◆ DATA SUPPLIED:
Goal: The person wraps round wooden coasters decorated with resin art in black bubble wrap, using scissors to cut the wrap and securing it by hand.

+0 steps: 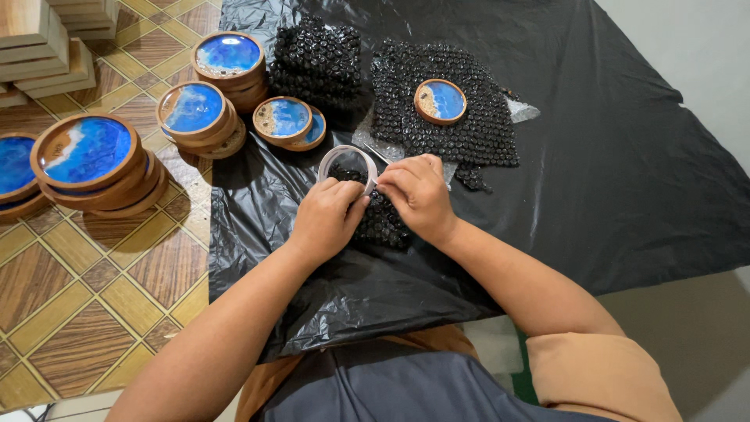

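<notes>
My left hand [326,215] pinches tape roll [348,166]; right hand [418,195] closed over bubble-wrapped bundle [383,223]. Coaster stacks [211,105] crowd left edge; black sheet [625,180] open rightward.

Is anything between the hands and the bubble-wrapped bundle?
Nothing visible: left hand and right hand both rest on the black bubble-wrap bundle, with the clear tape roll at their fingers.

Count, from my fingers outward. One tape roll [348,166] touching my left hand [326,219]; one black bubble-wrapped bundle [380,221] under my right hand [418,195]. Ahead of my fingers: one coaster [440,101] on one bubble-wrap sheet [469,129]; one heap of bubble wrap [316,62]. Left of my fingers: five coaster stacks visible, the nearest one [287,122] small. One black plastic sheet [625,156] underneath.
</notes>
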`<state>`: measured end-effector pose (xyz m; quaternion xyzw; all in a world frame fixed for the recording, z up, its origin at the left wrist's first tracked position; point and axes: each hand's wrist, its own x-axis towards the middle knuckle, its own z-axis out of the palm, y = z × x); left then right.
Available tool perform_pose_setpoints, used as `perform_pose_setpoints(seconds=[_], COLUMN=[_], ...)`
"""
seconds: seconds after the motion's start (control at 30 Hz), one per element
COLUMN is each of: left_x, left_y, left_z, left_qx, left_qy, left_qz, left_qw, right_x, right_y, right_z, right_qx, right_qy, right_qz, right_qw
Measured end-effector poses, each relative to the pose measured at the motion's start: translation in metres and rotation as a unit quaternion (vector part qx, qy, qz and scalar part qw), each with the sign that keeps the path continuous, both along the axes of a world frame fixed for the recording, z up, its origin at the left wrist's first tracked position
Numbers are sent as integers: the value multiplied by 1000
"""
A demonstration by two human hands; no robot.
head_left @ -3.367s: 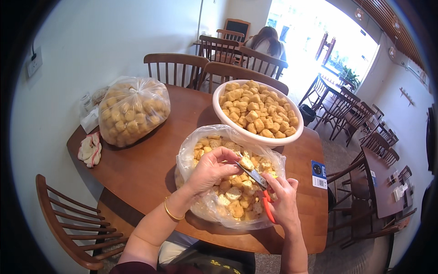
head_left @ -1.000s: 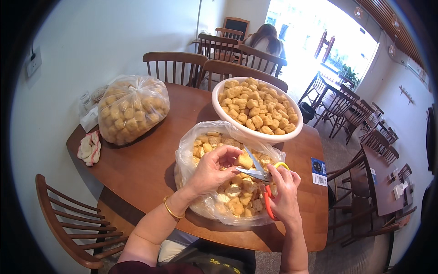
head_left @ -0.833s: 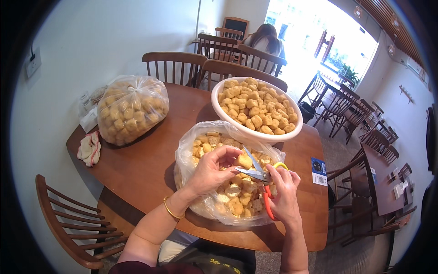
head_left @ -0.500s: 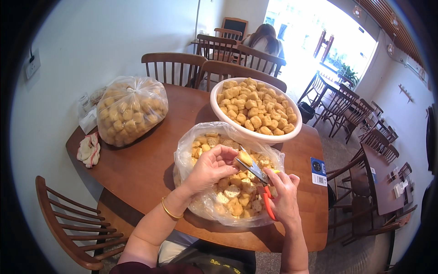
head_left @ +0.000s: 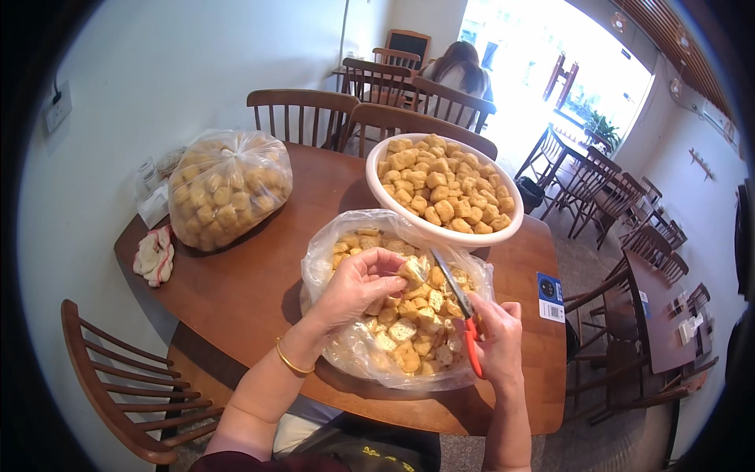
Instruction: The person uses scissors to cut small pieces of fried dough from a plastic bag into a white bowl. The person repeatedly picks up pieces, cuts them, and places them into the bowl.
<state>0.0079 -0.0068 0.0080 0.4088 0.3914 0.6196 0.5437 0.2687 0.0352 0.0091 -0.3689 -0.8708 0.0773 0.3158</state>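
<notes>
Between the thumb and fingers of my left hand [head_left: 355,289] is a golden fried tofu puff [head_left: 410,273], its pale inside showing in part. My right hand [head_left: 500,340] is closed round the red handles of a pair of scissors [head_left: 454,287]. The blade points up and away, just right of the puff; whether the other blade is in the puff I cannot tell. Both hands are above an open clear plastic bag [head_left: 321,250] holding many cut tofu puffs [head_left: 403,330] with whitish insides.
Behind the open bag stands a white basin [head_left: 513,224] heaped with whole tofu puffs. A tied bag of puffs [head_left: 228,193] sits left on the wooden table [head_left: 259,315], near a glove [head_left: 154,257]. A chair [head_left: 130,385] is at the left; a person [head_left: 462,75] sits farther back.
The scissors have moved from across the puff to its right, blade now pointing more upward. My left hand has turned the puff, so more of its pale inside shows.
</notes>
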Motion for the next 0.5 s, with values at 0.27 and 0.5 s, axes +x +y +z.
perform_pose_setpoints(seconds=[0.27,0.5], left_x=[1,4], left_y=[0,2], left_z=[2,-10], left_qx=[23,65], left_qy=[-53,-55], left_qz=[-14,-58], left_qw=[998,995], right_x=[1,-6], right_y=[1,-2], right_z=[-5,-6], right_qx=[47,46], right_qy=[-23,-26], right_qz=[-16,0], right_qw=[998,999])
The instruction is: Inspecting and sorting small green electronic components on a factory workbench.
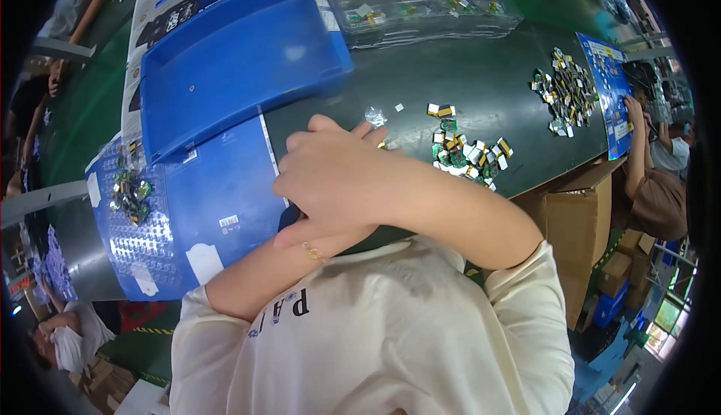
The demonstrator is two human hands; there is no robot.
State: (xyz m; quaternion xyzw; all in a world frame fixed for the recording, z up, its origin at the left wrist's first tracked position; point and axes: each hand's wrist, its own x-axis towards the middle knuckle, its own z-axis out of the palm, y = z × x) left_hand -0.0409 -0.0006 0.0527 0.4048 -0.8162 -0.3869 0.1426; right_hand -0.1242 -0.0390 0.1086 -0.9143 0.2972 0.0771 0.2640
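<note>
My forearms cross over the near edge of the dark green table. My right hand (327,171) lies over my left with its fingers curled in, and what they close on is hidden. Most of my left hand (349,236) is covered by it; a bracelet (312,250) circles that wrist. Two fingertips stick out beyond my right hand, beside a crumpled piece of clear plastic (375,117). A dark blue bit (288,216) shows by my right hand. Right of my hands lies a loose heap of small green, white and yellow circuit boards (469,156).
A blue plastic tray (248,47) stands at the far left. Clear blister trays (420,24) holding small boards are stacked at the back. Left is another blister sheet (143,238) on blue card (225,182). A bigger board heap (563,92) and a cardboard box (574,227) are right; co-workers sit around.
</note>
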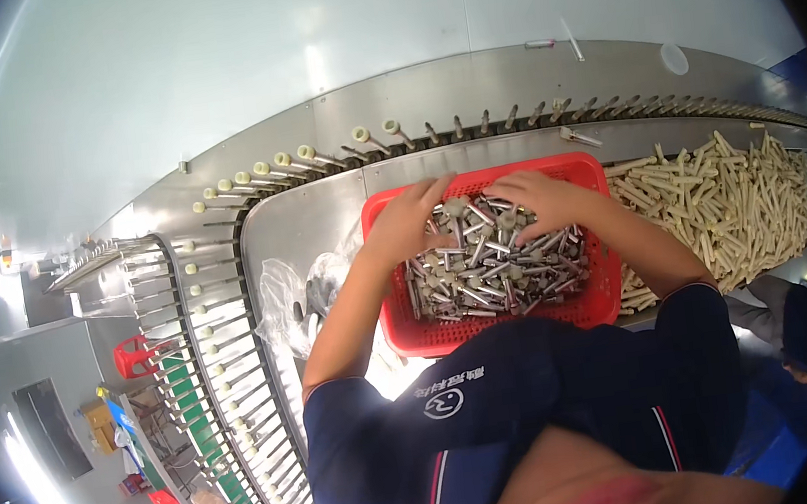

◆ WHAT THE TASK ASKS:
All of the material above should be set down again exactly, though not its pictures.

◆ EXERCISE ANSWER:
Goal: The person wraps round wooden coasters decorated with resin art in black bubble wrap, using scissors to cut the wrap and securing it by hand.

+0 steps: 

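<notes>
My left hand [326,215] pinches tape roll [348,166]; right hand [418,195] closed over bubble-wrapped bundle [383,223]. Coaster stacks [211,105] crowd left edge; black sheet [625,180] open rightward.

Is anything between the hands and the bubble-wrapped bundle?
Nothing visible: left hand and right hand both rest on the black bubble-wrap bundle, with the clear tape roll at their fingers.

Count, from my fingers outward. One tape roll [348,166] touching my left hand [326,219]; one black bubble-wrapped bundle [380,221] under my right hand [418,195]. Ahead of my fingers: one coaster [440,101] on one bubble-wrap sheet [469,129]; one heap of bubble wrap [316,62]. Left of my fingers: five coaster stacks visible, the nearest one [287,122] small. One black plastic sheet [625,156] underneath.
</notes>
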`<state>`: measured end-effector pose (xyz m; quaternion xyzw; all in a world frame fixed for the recording, z up, its origin at the left wrist's first tracked position; point and axes: each hand's wrist, its own x-axis towards the middle knuckle, its own z-axis out of the palm, y = z × x); left then right.
Available tool perform_pose_setpoints, used as `perform_pose_setpoints(seconds=[_], COLUMN=[_], ...)`
"""
seconds: seconds after the motion's start (control at 30 Hz), one per element
COLUMN is each of: left_x, left_y, left_z, left_qx, left_qy, left_qz, left_qw, right_x, right_y, right_z, right_qx, right_qy, right_qz, right_qw
Measured end-effector poses, each relative to the pose measured at the motion's start: translation in metres and rotation as a unit quaternion (vector part qx, qy, qz and scalar part qw), each with the sign that keeps the path continuous, both along the axes of a world frame fixed for the recording, z up, its origin at the left wrist's first tracked position
Numbers are sent as integers: the value multiplied by 1000
"""
A demonstration by two human hands; no robot.
head_left @ -3.367s: 
head_left @ -1.000s: 
head_left @ -0.833s: 
head_left @ -0.500s: 
head_left @ +0.000s: 
Instruction: The person uses scissors to cut small pieces of fried dough from a plastic bag into a white bowl. The person repeatedly picks up pieces, cuts them, and places them into the bowl.
<state>0.0079 -0.0068 0.0080 0.4088 0.3914 0.6196 0.5437 0.2687 0.0352 0.0091 -0.3689 -0.8708 0.0773 0.3158</state>
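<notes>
Between the thumb and fingers of my left hand [head_left: 355,289] is a golden fried tofu puff [head_left: 410,273], its pale inside showing in part. My right hand [head_left: 500,340] is closed round the red handles of a pair of scissors [head_left: 454,287]. The blade points up and away, just right of the puff; whether the other blade is in the puff I cannot tell. Both hands are above an open clear plastic bag [head_left: 321,250] holding many cut tofu puffs [head_left: 403,330] with whitish insides.
Behind the open bag stands a white basin [head_left: 513,224] heaped with whole tofu puffs. A tied bag of puffs [head_left: 228,193] sits left on the wooden table [head_left: 259,315], near a glove [head_left: 154,257]. A chair [head_left: 130,385] is at the left; a person [head_left: 462,75] sits farther back.
The scissors have moved from across the puff to its right, blade now pointing more upward. My left hand has turned the puff, so more of its pale inside shows.
</notes>
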Motion for the next 0.5 s, with values at 0.27 and 0.5 s, axes +x +y +z.
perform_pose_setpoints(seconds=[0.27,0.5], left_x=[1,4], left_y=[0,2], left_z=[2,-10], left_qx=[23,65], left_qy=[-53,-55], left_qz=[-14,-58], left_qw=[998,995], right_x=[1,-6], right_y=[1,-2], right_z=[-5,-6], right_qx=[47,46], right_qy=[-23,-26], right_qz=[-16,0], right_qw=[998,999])
The instruction is: Inspecting and sorting small green electronic components on a factory workbench.
The demonstrator is two human hands; there is no robot.
State: (xyz m; quaternion xyzw; all in a world frame fixed for the recording, z up, its origin at the left wrist's first tracked position; point and axes: each hand's wrist, its own x-axis towards the middle knuckle, its own z-axis out of the palm, y = z × x) left_hand -0.0409 -0.0006 0.0527 0.4048 -0.8162 -0.3869 0.1426; right_hand -0.1242 -0.0390 0.1086 -0.9143 0.2972 0.0771 0.2640
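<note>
My forearms cross over the near edge of the dark green table. My right hand (327,171) lies over my left with its fingers curled in, and what they close on is hidden. Most of my left hand (349,236) is covered by it; a bracelet (312,250) circles that wrist. Two fingertips stick out beyond my right hand, beside a crumpled piece of clear plastic (375,117). A dark blue bit (288,216) shows by my right hand. Right of my hands lies a loose heap of small green, white and yellow circuit boards (469,156).
A blue plastic tray (248,47) stands at the far left. Clear blister trays (420,24) holding small boards are stacked at the back. Left is another blister sheet (143,238) on blue card (225,182). A bigger board heap (563,92) and a cardboard box (574,227) are right; co-workers sit around.
</note>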

No more work is needed on this exercise.